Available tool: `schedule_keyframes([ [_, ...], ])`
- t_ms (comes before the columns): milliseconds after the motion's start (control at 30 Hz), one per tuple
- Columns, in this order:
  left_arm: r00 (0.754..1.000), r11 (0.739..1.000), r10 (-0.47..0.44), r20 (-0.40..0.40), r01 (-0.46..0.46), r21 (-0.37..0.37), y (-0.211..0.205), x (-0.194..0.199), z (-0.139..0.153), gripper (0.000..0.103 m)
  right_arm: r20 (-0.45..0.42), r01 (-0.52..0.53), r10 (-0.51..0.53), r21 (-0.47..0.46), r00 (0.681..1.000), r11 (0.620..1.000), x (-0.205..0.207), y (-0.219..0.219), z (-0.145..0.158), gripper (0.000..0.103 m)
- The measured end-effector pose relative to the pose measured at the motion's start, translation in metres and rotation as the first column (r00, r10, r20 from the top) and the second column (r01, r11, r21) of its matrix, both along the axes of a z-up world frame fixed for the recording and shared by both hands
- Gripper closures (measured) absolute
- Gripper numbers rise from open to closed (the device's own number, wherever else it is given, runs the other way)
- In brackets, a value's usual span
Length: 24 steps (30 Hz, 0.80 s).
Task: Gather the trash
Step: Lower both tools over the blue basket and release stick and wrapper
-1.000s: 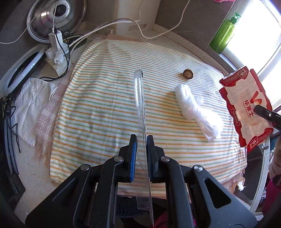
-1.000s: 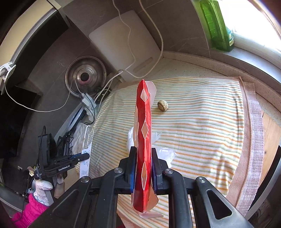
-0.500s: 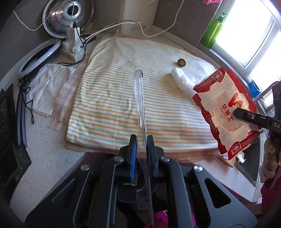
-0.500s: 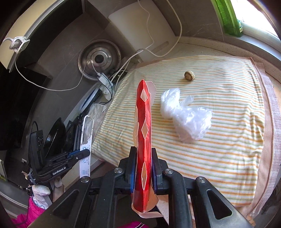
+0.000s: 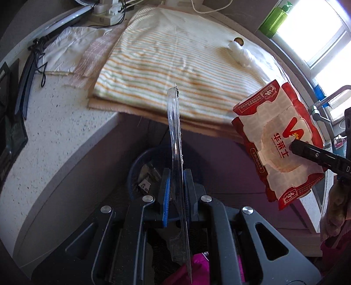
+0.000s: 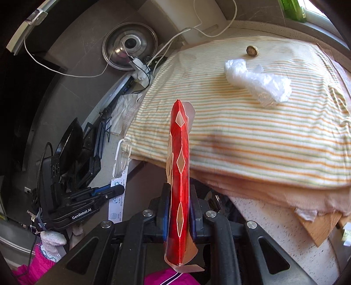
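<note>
Left gripper (image 5: 176, 193): both fingers are closed flat against a clear, flat plastic blister package (image 5: 176, 140). The package stands edge-on between the blue pads (image 5: 166, 197) and projects forward beyond the fingertips. Directly below and ahead of this gripper sits a dark blue round waste basket (image 5: 140, 162) on the floor, with scraps of packaging visible inside it (contents partly hidden by the fingers).

Right gripper (image 6: 178, 208): both fingers are clamped on a red and white printed food wrapper (image 6: 180, 153), held edge-on and upright. In the left wrist view the same wrapper (image 5: 278, 142) appears face-on to the right of the left gripper, with one dark fingertip (image 5: 307, 151) of the right gripper pressed on its printed face. In the right wrist view the left gripper (image 6: 109, 193) appears to the lower left, with the clear package (image 6: 120, 166) rising from it.

Ahead of both grippers, past the speckled countertop edge (image 5: 65, 136), lies a cloth striped in orange and green (image 6: 252, 131). Two items rest on it, well apart from the grippers:
- a crumpled white plastic bag (image 6: 258, 81), toward the far right of the cloth;
- a small round brown object (image 6: 252, 50) just beyond the bag (its nature cannot be determined).

Farther left stand a round metal lid (image 6: 129, 46), a white power adapter with cables (image 6: 138, 65), and a green bottle (image 5: 274, 20) by the window.
</note>
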<state>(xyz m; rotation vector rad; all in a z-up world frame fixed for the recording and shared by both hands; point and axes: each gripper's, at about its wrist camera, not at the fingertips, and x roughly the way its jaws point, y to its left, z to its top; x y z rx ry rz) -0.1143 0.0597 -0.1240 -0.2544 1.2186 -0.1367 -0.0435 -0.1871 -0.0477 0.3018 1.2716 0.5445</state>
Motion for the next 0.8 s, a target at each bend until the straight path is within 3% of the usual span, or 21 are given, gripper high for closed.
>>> schedule_keyframes([
  [300, 0.992, 1.0, -0.015, -0.127, 0.015, 0.001, 0.0, -0.019, -0.061, 0.094, -0.102, -0.013, 0.005, -0.077, 0.995, 0.997, -0.04, 0.024, -0.058, 0.09],
  [800, 0.959, 0.997, -0.072, -0.276, 0.079, 0.017, -0.017, -0.018, -0.141, 0.094, -0.16, -0.074, 0.041, -0.206, 0.986, 0.976, -0.068, 0.054, -0.127, 0.09],
])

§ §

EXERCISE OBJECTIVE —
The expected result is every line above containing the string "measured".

WRITTEN REPLY —
- The measured end-effector pose relative to the pose measured at the motion's start, translation in metres and rotation as the first column (r00, r10, r20 from the top) and the second column (r01, r11, r21) of its matrix, both along the axes of a z-up world frame fixed for the recording and shared by both hands
- Gripper closures (measured) absolute

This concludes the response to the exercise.